Is this woman for real? Is she actually taking my comment to task on equality grounds? Am I too insensitive to every race, color, creed, ethnicity, gender, gender identification, sexual preference, lifestyle choice, physical trait, and haircut known to all of humanity? Should I be ever vigilant and guard my words and thoughts at all times even if the offended party is not present nor accounted for when those thoughts and words are made manifest? This girl held a mirror up to my face, and I’m astonished that I could be so brazen, so cold, and so offensive. The nerve of me!

OK, I get it; she’s a 20-something with a psychology/sociology education and a checkered background trying to pull herself up and make the world a better place. I get it. With gender politics, everything becomes politicized. I get it. If you use a pen, you’re using a penis, because they have the same shape, and the penis is used to mark its territory on the virgin paper, which represents the vagina. I get it. It’s gender politics, and it’s about putting terms in places were, sometimes, terms really aren’t necessary.

Before I shortly closed the conversation and left, I told her that I would go home, get on Facebook, and find every bearded lady I can find and directly apologize to her because I was insensitive in my comment to a guy friend at a cafe. She was at least astute enough to pick up on my distaste for her politicization, but she carried on in earnest that I should follow through with my plan. Y’know, for the educational value.

I can’t believe I was that highly-principled and proximally offendable in my 20’s, but I was. It was a control thing, really. If I’ve learned anything in and after my 30’s, it’s that sometimes you just need to chill the fuck out and enjoy humor where it happens. Not everything is against you. Is that so wrong?

Published by Shawn

He's just this guy, you know?

One reply on “Stubbled Youth”

  1. It’s funny reading this. I can imagine the people you are sitting with.

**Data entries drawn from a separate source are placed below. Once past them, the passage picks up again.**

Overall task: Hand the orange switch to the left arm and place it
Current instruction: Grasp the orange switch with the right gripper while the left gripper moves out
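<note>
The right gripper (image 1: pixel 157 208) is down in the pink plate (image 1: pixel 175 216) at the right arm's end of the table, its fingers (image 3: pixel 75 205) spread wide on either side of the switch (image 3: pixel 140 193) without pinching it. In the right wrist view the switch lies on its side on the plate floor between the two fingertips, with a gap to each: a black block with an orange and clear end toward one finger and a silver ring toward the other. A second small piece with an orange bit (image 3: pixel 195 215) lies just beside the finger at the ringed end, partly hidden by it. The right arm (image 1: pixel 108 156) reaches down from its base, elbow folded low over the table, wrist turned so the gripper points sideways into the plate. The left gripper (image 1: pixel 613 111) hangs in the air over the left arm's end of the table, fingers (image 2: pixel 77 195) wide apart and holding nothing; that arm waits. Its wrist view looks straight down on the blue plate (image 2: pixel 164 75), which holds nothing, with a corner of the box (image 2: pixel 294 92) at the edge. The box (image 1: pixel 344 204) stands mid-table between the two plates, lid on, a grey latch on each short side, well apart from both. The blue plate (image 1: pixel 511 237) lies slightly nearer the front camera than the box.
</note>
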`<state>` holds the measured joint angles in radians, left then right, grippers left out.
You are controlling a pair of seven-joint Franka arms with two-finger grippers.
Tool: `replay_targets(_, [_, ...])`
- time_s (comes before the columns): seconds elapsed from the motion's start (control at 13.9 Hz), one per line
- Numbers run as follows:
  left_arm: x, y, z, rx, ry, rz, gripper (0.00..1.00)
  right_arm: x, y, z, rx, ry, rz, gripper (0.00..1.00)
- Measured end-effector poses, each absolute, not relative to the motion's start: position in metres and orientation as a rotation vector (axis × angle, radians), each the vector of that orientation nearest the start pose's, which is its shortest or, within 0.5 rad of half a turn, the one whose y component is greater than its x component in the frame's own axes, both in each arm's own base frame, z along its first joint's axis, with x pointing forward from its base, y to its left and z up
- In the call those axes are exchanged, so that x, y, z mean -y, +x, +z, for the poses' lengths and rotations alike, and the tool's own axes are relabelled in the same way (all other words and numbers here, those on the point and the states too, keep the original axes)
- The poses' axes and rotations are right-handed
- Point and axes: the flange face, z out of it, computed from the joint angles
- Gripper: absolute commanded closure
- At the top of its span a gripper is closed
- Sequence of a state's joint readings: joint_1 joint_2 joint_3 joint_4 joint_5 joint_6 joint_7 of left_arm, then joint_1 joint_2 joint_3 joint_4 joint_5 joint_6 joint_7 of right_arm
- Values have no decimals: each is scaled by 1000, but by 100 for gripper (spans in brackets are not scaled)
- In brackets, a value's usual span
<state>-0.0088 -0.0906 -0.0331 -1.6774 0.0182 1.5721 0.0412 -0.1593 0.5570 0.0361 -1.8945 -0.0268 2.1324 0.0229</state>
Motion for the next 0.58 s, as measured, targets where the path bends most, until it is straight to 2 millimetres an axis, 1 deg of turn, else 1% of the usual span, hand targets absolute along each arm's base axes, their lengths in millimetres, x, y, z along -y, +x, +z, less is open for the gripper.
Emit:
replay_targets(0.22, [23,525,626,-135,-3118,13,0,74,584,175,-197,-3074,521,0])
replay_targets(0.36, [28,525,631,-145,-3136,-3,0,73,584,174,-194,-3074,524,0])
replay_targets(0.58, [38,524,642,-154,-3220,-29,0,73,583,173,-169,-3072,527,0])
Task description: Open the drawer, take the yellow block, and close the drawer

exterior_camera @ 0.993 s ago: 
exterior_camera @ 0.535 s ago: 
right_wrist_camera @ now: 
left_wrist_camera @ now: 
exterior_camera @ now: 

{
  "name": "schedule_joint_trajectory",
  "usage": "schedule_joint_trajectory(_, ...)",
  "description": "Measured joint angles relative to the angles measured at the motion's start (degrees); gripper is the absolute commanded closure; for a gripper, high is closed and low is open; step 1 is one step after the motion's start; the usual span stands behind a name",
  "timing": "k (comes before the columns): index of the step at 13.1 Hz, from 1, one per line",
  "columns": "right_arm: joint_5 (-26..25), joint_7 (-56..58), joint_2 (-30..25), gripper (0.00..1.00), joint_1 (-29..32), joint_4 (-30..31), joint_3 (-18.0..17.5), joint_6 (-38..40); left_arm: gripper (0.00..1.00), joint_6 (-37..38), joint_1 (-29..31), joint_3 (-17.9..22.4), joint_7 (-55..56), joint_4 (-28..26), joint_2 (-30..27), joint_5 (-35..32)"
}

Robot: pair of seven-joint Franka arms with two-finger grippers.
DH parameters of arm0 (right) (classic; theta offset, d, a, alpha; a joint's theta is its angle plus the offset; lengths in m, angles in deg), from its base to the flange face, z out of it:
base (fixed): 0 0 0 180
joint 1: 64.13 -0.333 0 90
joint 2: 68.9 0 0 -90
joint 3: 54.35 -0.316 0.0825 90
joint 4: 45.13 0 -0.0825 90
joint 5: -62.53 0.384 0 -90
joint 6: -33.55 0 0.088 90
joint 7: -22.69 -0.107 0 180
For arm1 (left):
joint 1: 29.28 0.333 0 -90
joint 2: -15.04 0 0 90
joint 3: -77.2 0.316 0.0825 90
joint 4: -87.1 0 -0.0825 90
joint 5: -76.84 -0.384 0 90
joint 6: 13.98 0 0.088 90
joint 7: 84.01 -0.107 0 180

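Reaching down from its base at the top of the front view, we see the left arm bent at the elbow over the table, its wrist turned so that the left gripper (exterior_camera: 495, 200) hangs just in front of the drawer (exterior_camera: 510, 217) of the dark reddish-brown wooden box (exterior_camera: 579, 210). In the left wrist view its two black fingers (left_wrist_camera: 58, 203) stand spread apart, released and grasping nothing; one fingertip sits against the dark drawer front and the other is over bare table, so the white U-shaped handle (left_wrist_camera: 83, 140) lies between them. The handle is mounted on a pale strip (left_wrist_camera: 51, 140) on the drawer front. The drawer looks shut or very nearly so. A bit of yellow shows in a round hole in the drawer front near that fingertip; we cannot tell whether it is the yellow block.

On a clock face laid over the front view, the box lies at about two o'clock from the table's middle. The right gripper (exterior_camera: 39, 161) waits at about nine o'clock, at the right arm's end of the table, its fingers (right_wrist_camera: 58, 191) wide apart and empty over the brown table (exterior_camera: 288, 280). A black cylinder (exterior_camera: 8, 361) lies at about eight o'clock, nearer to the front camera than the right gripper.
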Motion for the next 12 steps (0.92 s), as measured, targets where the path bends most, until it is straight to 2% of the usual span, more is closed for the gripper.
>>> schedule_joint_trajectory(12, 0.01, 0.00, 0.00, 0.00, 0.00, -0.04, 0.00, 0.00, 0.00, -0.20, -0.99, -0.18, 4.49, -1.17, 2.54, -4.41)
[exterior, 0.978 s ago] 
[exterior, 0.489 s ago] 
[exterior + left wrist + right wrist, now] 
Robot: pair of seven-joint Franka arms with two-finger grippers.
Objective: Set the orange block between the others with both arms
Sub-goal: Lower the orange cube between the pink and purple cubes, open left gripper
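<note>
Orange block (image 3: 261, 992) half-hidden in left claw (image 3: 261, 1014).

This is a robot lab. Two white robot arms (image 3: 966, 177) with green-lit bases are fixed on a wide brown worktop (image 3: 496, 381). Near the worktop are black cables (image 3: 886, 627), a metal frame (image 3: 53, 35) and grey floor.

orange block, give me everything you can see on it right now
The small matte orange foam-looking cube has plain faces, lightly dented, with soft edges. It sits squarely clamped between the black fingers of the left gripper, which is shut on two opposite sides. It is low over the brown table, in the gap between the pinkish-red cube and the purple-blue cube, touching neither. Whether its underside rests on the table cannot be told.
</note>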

    Yeah, this girl is like a girl I volunteer with on a project. I admire this girl because instead of bitching about things she is actually trying to make the world a better place by going out and volunteering her time on projects that do make the world a better place. But I remember how shocked she was when I talked about how I didn’t observe so much race issues with people in Sierra Leone other than the utter stupidity of the white people I was with trying to suck up and get over their white guilt so they could get down with the black folks. I think she found my blatant disapproval of white bullshit liberalism and my frank discussion of how I despised how most white people feel nothing but pity or fetishized desire to send charity for these hard-working hospitable people whose village I found myself in. Then I found out she was mid-twenties with an Ethnic Studies degree. Oh, well, of course. She’s young. She’s naive. She doesn’t know that much yet and she will one day. This girl will grow up too and see there’s more to life than she can pull out of a Judith Butler book.

Comments are closed.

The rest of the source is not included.